What is expected →
The whole listing below is to be repeated without alteration.
[[ Dataset section open ]]
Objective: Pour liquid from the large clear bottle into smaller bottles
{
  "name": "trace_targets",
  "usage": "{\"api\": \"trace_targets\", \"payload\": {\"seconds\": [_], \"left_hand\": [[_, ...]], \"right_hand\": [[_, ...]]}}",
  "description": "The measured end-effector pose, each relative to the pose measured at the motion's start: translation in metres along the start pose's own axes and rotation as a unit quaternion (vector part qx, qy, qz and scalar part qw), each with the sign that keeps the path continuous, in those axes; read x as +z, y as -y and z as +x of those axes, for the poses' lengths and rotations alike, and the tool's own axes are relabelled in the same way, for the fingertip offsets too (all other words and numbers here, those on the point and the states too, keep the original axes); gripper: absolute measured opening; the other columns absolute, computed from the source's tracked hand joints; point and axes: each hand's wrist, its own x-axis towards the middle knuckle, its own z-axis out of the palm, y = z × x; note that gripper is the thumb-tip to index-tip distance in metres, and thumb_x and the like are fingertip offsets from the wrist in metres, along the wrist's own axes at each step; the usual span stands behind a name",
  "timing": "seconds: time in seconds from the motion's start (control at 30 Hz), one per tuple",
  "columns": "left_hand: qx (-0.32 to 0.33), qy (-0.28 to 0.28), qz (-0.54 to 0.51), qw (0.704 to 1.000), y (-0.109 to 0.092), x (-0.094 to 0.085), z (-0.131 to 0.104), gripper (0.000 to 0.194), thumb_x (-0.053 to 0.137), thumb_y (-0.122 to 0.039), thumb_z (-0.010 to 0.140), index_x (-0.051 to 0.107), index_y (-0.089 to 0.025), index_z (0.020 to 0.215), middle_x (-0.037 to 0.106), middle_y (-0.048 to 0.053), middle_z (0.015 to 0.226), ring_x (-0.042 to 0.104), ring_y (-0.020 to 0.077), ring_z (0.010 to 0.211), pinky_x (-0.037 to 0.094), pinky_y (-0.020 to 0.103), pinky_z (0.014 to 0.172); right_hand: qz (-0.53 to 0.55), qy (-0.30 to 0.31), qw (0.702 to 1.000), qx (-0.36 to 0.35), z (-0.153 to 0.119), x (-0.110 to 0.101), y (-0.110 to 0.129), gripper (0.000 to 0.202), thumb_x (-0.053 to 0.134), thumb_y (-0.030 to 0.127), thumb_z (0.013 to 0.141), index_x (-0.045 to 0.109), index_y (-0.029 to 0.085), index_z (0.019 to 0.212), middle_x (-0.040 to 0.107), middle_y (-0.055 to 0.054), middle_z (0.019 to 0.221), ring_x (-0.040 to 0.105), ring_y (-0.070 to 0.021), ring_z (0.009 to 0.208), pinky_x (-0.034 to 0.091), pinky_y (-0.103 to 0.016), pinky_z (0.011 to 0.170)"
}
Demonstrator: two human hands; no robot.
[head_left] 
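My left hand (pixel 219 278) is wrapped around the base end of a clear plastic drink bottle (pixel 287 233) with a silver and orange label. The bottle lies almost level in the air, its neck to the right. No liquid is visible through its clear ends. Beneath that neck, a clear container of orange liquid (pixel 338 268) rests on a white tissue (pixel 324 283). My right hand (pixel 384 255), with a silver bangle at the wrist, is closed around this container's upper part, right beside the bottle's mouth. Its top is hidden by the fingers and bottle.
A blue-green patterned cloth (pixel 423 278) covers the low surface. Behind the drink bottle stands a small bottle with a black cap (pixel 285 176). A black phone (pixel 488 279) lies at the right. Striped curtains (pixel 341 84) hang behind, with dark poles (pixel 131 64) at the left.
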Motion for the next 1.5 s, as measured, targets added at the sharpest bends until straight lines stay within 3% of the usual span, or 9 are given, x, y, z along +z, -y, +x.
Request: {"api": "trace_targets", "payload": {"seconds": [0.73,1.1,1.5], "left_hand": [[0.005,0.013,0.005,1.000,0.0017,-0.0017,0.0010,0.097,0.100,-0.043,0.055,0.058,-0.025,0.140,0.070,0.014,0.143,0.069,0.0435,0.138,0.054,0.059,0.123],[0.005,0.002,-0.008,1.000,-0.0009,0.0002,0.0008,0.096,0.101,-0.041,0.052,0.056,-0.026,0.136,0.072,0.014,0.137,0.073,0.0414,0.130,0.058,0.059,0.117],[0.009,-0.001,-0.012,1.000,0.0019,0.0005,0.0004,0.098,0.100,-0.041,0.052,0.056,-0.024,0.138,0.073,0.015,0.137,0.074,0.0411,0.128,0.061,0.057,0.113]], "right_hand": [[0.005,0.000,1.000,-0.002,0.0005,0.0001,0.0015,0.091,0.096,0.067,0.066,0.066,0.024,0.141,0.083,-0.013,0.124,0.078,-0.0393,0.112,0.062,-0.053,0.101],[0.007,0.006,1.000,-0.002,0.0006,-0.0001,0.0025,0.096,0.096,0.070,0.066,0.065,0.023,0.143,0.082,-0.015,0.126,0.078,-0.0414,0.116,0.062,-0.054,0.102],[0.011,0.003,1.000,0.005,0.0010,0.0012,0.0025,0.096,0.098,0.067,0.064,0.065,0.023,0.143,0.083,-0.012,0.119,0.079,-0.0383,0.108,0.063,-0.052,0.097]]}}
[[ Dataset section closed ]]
Task answer →
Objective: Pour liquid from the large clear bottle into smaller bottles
{
  "name": "trace_targets",
  "usage": "{\"api\": \"trace_targets\", \"payload\": {\"seconds\": [_], \"left_hand\": [[_, ...]], \"right_hand\": [[_, ...]]}}",
  "description": "The measured end-effector pose, each relative to the pose measured at the motion's start: translation in metres along the start pose's own axes and rotation as a unit quaternion (vector part qx, qy, qz and scalar part qw), each with the sign that keeps the path continuous, in those axes; read x as +z, y as -y and z as +x of those axes, for the poses' lengths and rotations alike, and the tool's own axes are relabelled in the same way, for the fingertip offsets too (all other words and numbers here, those on the point and the states too, keep the original axes); gripper: absolute measured opening; the other columns absolute, computed from the source's tracked hand joints; point and axes: each hand's wrist, its own x-axis towards the middle knuckle, its own z-axis out of the palm, y = z × x; note that gripper is the thumb-tip to index-tip distance in metres, and thumb_x and the like are fingertip offsets from the wrist in metres, along the wrist's own axes at each step; the usual span stands behind a name",
  "timing": "seconds: time in seconds from the motion's start (control at 30 Hz), one per tuple",
  "columns": "left_hand: qx (-0.32 to 0.33), qy (-0.28 to 0.28), qz (-0.54 to 0.51), qw (0.704 to 1.000), y (-0.109 to 0.092), x (-0.094 to 0.085), z (-0.131 to 0.104), gripper (0.000 to 0.194), thumb_x (-0.053 to 0.137), thumb_y (-0.122 to 0.039), thumb_z (-0.010 to 0.140), index_x (-0.051 to 0.107), index_y (-0.089 to 0.025), index_z (0.020 to 0.215), middle_x (-0.037 to 0.106), middle_y (-0.048 to 0.053), middle_z (0.015 to 0.226), ring_x (-0.042 to 0.104), ring_y (-0.020 to 0.077), ring_z (0.010 to 0.211), pinky_x (-0.037 to 0.094), pinky_y (-0.020 to 0.103), pinky_z (0.014 to 0.172); right_hand: qz (-0.53 to 0.55), qy (-0.30 to 0.31), qw (0.702 to 1.000), qx (-0.36 to 0.35), z (-0.153 to 0.119), x (-0.110 to 0.101), y (-0.110 to 0.129), gripper (0.000 to 0.202), thumb_x (-0.053 to 0.134), thumb_y (-0.030 to 0.127), thumb_z (0.013 to 0.141), index_x (-0.045 to 0.109), index_y (-0.029 to 0.085), index_z (0.019 to 0.212), middle_x (-0.040 to 0.107), middle_y (-0.055 to 0.054), middle_z (0.019 to 0.221), ring_x (-0.040 to 0.105), ring_y (-0.070 to 0.021), ring_z (0.009 to 0.208), pinky_x (-0.034 to 0.091), pinky_y (-0.103 to 0.016), pinky_z (0.011 to 0.170)"
}
Demonstrator: two human hands; no robot.
[head_left] 
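My left hand (pixel 219 278) is wrapped around the base end of a clear plastic drink bottle (pixel 287 233) with a silver and orange label. The bottle lies almost level in the air, its neck to the right. No liquid is visible through its clear ends. Beneath that neck, a clear container of orange liquid (pixel 338 268) rests on a white tissue (pixel 324 283). My right hand (pixel 384 255), with a silver bangle at the wrist, is closed around this container's upper part, right beside the bottle's mouth. Its top is hidden by the fingers and bottle.
A blue-green patterned cloth (pixel 423 278) covers the low surface. Behind the drink bottle stands a small bottle with a black cap (pixel 285 176). A black phone (pixel 488 279) lies at the right. Striped curtains (pixel 341 84) hang behind, with dark poles (pixel 131 64) at the left.
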Motion for the next 1.5 s, as measured, targets added at the sharpest bends until straight lines stay within 3% of the usual span, or 9 are given, x, y, z along +z, -y, +x.
Request: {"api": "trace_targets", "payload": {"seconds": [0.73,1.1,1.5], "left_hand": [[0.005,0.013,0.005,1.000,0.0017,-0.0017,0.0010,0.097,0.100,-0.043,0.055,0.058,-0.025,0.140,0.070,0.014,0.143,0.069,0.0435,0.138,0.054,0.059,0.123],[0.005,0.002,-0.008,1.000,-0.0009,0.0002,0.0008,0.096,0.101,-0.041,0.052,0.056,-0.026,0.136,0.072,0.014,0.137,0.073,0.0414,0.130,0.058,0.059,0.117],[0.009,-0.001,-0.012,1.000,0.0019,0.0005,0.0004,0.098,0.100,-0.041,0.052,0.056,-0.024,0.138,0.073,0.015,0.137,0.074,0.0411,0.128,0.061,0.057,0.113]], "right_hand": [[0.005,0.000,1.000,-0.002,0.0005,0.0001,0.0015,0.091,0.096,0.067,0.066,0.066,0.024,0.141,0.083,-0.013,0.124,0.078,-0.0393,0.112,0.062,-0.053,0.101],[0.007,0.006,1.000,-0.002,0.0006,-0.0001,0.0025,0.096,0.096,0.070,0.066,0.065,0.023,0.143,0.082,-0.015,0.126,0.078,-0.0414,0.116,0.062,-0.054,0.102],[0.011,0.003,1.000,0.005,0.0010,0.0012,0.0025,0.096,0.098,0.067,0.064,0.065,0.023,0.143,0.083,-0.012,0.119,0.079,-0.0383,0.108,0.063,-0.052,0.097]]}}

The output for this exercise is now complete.